Required work — Everything from the first line of the records below through the line containing "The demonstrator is" is to be retyped exactly; leave out the rest.

┌─ Provided data

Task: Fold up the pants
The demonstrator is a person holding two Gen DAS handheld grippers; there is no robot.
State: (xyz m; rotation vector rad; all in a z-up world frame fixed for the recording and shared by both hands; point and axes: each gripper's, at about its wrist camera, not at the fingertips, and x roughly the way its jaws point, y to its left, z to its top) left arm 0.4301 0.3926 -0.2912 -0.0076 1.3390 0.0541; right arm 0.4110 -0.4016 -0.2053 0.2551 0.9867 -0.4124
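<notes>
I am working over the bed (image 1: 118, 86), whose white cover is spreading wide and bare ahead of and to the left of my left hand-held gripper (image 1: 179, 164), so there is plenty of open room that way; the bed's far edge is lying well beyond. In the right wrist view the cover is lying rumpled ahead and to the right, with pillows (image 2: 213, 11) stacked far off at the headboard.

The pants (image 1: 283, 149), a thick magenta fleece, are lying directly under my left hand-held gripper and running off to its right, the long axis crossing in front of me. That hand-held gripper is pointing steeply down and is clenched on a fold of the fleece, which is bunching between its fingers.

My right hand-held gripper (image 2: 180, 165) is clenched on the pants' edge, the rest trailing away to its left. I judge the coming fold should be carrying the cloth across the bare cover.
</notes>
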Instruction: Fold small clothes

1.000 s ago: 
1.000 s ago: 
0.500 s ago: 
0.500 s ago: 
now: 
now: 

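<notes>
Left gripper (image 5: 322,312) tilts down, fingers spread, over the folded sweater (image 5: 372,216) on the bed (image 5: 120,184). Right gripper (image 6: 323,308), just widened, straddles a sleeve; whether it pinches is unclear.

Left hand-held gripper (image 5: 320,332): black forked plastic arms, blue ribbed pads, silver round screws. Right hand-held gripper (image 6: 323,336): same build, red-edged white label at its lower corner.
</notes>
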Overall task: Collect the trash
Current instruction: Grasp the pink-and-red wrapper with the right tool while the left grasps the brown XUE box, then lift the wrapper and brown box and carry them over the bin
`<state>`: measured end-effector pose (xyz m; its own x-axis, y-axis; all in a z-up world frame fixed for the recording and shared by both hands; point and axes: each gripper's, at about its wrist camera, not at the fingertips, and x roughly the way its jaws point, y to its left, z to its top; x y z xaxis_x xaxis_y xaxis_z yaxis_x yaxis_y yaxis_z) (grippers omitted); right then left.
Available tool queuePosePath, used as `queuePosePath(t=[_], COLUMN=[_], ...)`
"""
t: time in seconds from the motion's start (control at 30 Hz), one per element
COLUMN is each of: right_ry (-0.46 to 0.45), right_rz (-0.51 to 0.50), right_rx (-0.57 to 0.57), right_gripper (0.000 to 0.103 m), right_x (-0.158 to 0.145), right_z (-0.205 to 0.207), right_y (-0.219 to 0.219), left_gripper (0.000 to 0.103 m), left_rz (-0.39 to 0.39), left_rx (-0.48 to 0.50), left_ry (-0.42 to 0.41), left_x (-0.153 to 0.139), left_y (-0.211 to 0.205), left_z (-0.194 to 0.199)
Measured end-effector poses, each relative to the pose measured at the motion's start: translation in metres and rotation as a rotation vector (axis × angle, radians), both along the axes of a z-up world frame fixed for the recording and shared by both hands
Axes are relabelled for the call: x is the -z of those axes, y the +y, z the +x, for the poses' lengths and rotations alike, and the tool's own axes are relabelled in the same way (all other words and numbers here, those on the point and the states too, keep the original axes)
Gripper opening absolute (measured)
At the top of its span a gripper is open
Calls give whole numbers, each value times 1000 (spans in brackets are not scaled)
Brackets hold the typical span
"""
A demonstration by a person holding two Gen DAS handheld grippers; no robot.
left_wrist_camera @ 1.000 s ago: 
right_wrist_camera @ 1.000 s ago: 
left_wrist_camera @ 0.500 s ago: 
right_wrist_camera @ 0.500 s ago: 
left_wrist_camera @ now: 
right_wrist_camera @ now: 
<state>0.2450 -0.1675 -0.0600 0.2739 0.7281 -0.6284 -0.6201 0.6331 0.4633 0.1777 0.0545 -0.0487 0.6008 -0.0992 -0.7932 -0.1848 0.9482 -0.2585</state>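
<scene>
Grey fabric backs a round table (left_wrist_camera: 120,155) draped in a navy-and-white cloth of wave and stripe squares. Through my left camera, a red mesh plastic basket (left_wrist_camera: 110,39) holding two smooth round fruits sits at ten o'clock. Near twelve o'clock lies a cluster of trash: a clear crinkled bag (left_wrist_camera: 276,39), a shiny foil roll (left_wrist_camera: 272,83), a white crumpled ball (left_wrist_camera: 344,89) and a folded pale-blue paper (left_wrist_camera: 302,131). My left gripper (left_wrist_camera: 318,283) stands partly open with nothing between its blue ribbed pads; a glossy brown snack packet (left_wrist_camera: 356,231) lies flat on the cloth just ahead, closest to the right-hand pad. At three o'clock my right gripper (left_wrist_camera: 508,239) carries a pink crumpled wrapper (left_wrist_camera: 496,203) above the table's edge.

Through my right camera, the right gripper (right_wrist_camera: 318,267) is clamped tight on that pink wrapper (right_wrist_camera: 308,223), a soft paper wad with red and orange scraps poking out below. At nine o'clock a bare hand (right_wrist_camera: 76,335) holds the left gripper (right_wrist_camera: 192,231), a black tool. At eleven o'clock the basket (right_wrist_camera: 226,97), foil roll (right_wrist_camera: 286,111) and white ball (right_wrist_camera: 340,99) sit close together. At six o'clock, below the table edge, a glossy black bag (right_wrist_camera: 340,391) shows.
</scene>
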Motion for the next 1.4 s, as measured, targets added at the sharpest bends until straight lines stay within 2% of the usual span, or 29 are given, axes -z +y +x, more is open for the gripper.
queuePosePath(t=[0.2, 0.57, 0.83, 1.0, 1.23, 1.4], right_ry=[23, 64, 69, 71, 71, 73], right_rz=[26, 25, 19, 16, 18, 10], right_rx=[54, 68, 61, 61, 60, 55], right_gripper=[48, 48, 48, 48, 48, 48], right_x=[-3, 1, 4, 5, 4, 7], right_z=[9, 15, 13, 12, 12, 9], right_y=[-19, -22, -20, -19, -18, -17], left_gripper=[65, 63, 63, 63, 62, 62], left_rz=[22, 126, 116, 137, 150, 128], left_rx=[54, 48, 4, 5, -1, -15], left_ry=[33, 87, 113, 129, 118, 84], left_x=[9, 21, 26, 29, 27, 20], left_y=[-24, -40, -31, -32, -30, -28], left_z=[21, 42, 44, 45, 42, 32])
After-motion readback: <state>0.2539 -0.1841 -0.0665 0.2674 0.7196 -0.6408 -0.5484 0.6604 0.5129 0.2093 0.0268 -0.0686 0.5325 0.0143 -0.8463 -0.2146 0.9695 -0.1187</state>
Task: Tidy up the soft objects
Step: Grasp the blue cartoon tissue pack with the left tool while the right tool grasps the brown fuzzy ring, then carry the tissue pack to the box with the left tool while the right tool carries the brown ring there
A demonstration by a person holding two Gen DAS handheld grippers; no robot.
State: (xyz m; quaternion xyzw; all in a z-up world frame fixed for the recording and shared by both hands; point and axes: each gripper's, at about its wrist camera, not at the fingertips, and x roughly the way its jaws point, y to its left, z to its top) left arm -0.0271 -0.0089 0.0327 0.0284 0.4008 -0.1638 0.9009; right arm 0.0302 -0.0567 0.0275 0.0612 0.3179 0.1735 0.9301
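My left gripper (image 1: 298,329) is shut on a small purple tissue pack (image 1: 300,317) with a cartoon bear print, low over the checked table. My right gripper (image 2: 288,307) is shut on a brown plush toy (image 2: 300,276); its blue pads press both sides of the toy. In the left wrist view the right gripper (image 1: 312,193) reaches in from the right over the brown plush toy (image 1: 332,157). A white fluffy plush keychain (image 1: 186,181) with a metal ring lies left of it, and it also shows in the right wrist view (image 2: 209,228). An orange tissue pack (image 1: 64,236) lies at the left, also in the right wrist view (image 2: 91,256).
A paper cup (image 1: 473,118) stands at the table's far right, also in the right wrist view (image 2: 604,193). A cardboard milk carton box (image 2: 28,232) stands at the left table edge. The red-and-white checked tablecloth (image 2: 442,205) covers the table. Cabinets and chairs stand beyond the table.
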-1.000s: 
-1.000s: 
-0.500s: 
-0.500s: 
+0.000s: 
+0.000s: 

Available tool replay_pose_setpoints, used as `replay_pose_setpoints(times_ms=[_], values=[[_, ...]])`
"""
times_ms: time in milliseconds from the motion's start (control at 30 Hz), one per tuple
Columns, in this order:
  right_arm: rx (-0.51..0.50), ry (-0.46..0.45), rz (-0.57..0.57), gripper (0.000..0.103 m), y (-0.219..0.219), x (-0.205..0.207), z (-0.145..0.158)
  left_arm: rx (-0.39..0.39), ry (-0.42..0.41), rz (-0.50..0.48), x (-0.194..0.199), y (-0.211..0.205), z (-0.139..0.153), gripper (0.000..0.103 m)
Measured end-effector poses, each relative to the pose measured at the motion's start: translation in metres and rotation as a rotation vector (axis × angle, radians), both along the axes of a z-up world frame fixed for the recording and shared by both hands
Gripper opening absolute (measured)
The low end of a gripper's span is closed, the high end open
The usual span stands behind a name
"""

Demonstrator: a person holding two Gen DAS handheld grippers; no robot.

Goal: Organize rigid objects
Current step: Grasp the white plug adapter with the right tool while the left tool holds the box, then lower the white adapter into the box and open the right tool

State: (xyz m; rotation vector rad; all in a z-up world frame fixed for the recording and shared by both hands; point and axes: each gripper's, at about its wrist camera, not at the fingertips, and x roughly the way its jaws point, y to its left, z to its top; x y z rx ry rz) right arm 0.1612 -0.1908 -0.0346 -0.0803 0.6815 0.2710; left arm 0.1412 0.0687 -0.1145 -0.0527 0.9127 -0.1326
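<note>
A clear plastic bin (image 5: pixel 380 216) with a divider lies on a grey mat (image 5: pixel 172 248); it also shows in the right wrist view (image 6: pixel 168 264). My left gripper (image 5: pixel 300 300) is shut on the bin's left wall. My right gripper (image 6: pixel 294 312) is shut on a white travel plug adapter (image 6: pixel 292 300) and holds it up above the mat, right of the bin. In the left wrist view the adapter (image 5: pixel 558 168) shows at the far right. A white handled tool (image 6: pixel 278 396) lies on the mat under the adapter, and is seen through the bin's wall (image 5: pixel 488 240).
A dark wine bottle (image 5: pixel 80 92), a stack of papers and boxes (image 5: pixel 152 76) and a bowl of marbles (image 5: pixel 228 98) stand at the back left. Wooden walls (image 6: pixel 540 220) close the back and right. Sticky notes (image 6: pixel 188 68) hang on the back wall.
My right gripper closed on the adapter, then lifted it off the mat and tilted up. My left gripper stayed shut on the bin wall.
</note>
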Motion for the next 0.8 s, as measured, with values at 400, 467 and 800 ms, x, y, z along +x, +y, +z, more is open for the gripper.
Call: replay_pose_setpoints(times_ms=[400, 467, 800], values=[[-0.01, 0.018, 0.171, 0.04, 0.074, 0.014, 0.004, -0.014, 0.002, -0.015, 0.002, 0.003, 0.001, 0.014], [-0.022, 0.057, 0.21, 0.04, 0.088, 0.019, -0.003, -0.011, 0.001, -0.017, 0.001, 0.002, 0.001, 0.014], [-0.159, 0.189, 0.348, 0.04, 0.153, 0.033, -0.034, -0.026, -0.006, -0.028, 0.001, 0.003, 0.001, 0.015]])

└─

Solution to the problem —
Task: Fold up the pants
The demonstrator is a person holding two Gen DAS handheld grippers; there is no robot.

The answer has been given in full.